Als Forderungen an die Projektbetreiber standen seitens Befürworter des Zentrums die Notwendigkeit der deutschen Sprache als Hauptsprache im geplanten Kindergarten, die Verkleinerung der geplanten Mehrzweckhalle auf eine Größe von ca. 500 Personen.

Alles in allem eine äußerst emotional geladene Veranstaltung, die selbst den Dialog zwischen den sogenannten Deutschen nicht zuließ – die Fronten sind verhärtet zwischen aufgeklärten Bürgern und dem anwesendem „Volk“.
Instrumentalisiert werden diese Augsburger von faschistoiden Organisationen wie der Nationalen Opposition und Menschen wie Herrn Thiel – der mit seinem Standpunkt in einer Kommission nichts zu suchen hat.

Strukturprobleme in Stadtteilen wie dem Hochfeld, mit überaltertem Wohnraum, teilweise seit Jahren leerstehenden Häusern, der dichten Wohnraumbesiedelung mit entsprechend hohem Verkehrsaufkommen, der Einzelprobleme im Zusammenleben unterschiedlicher Menschen, kristallisieren sich in der Wut von „Hochfeldern“. Als Sündenböcke werden hier „die Türken“ stigmatisiert. Ein einfaches Fressen für unverantwortliche Politiker, die dies verstärken und im populistischem Auftreten Wählerstimmen erhoffen. Eine Lösung der Probleme wird die Verhinderung des türkisch-islamischen Kulturzentrums für die einzelnen „Hochfelder“ nicht bringen. Die Ablenkungspolitik auf den Schultern von konstruierten Sündenböcken vergibt eine Chance des gemeinsamen Handelns aller Bewohner des Hochfelds, den Prozess der Veränderung im urbanen Leben zum Positiven zu gestalten. Die Ängste müssen ernst genommen werden. Ohne Dialog und der Einrichtung von unbürokratischen Schlichtungsstellen können diese nicht aufgelöst werden. Vielmehr entwickeln sich hieraus pathologische Verhaltensweisen, die Menschen auseinander treiben und diese damit hilflos den sich allein aus dem Generationenwechsel ergebenden Veränderungsprozessen und Problemen ausliefern.

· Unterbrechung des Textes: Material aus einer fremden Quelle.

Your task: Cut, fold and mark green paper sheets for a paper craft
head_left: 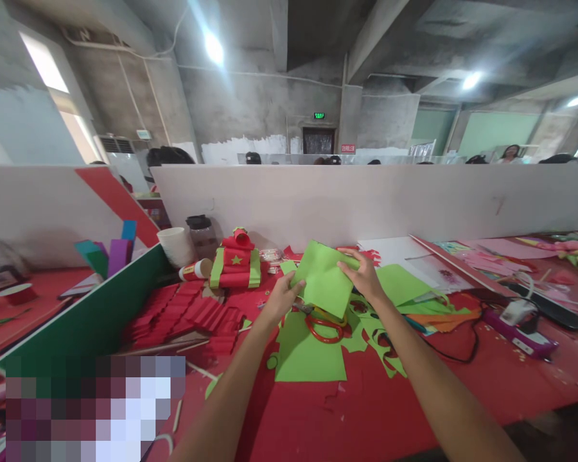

Ein Harmonie aller hat es noch nie gegeben und wird es nie geben. In Konflikten, in der Verschiedenheit von Menschen auch Möglichkeiten im positiven Sinne zu erkennen ist ein Lernprozess, der notwendig ist um das Leben – nicht nur von einzelnen Gruppen – lebenswert zu gestalten.

Harald M.

PS: Die Versammlung im Pfarrsaal unter dem Kreuz mit Jesus – er war auch Ausländer – sollte gerade für Christen die Wichtigkeit des Fremden aufzeigen. Wurde er doch für die Christen zum „Inländer“, indem sie Werte und Auffassungen dieses Fremden verinnerlichten.